Ayi menjelaskan, nama “Artha” yang dia sematkan pada UMKM ini berasal dari bahasa Sanskerta yang berarti harta atau kekayaan. “Dalam pengertian yang lebih luas, nama itu dapat diartikan sebagai harta atau kekayaan dari suku Betawi yang harus dilestarikan,” ujarnya.
Lewat usaha yang dia rintis, perempuan itu berusaha memperkenalkan, mencapai visi dan misi, serta melestarikan budaya tradisional lewat hasil karya kriya yang bisa diterima oleh kalangan yang lebih luas.
Di bengkel seninya yang terletak di Jalan Terogong Nomor 22 RT 003 RW 006 Cilandak Barat, Jakarta Selatan, Ayi mempekerjakan tiga karyawan. Dua di antaranya bekerja di bagian pengolahan kayu. Sementara satu orang lagi kebagian tugas menjahit.
Dalam sebulan, pendapatan rata-rata yang diraup Ayi dari penjualan kerajinan tersebut mencapai Rp8 juta. Namun, selama pandemi Covid-19, jumlahnya sempat menurun drastis jadi Rp1 juta–Rp2 jutaan.
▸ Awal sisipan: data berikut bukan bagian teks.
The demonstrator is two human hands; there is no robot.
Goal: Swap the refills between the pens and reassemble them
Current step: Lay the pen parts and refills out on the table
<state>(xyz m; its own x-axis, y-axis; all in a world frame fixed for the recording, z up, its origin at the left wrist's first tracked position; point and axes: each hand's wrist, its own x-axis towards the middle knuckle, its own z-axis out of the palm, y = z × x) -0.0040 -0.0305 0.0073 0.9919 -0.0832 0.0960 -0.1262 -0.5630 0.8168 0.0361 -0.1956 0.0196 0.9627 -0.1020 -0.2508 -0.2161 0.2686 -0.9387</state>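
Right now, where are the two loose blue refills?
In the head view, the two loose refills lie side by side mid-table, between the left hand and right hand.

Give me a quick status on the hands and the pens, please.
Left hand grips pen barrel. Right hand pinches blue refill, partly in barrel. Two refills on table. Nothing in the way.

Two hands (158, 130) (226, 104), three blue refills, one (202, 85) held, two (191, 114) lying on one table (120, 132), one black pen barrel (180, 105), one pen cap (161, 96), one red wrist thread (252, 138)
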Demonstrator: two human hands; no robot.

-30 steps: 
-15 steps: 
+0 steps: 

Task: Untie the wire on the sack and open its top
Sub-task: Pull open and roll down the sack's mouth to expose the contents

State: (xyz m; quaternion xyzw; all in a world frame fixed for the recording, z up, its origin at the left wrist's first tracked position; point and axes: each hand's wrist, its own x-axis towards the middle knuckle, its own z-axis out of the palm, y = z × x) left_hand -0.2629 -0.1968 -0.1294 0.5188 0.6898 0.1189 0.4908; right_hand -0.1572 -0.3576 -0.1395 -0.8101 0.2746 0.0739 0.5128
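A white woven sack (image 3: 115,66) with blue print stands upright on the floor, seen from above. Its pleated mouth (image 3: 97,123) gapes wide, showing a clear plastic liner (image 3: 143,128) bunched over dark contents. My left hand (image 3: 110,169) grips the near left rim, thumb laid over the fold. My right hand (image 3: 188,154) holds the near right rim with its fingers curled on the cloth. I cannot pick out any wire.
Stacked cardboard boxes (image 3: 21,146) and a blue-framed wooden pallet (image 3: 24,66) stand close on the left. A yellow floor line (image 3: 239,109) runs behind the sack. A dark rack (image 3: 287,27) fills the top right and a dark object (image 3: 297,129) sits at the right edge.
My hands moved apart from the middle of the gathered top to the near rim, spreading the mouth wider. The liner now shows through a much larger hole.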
Salah satu penyebabnya adalah pembatasan yang diberlakukan pemerintah, yang secara praktis membuat kunjungan wisatawan ke Ibu Kota pun ikut merosot. “Karena produk kami kerajinan suvenir kayu daur ulang, yang menampilkan ciri khas Jakarta, pas selama pandemi nge-drop (turun) tidak ada penjualan,” tuturnya.
Seiring menurunnya omzet, Ayi pun terpaksa merumahkan sementara para pegawainya. Namun, dia tak mau berlama-lama terjebak dalam situasi sulit itu. Perempuan itu pun berpikir keras bagaimana agar uang tetap berputar selama pandemi.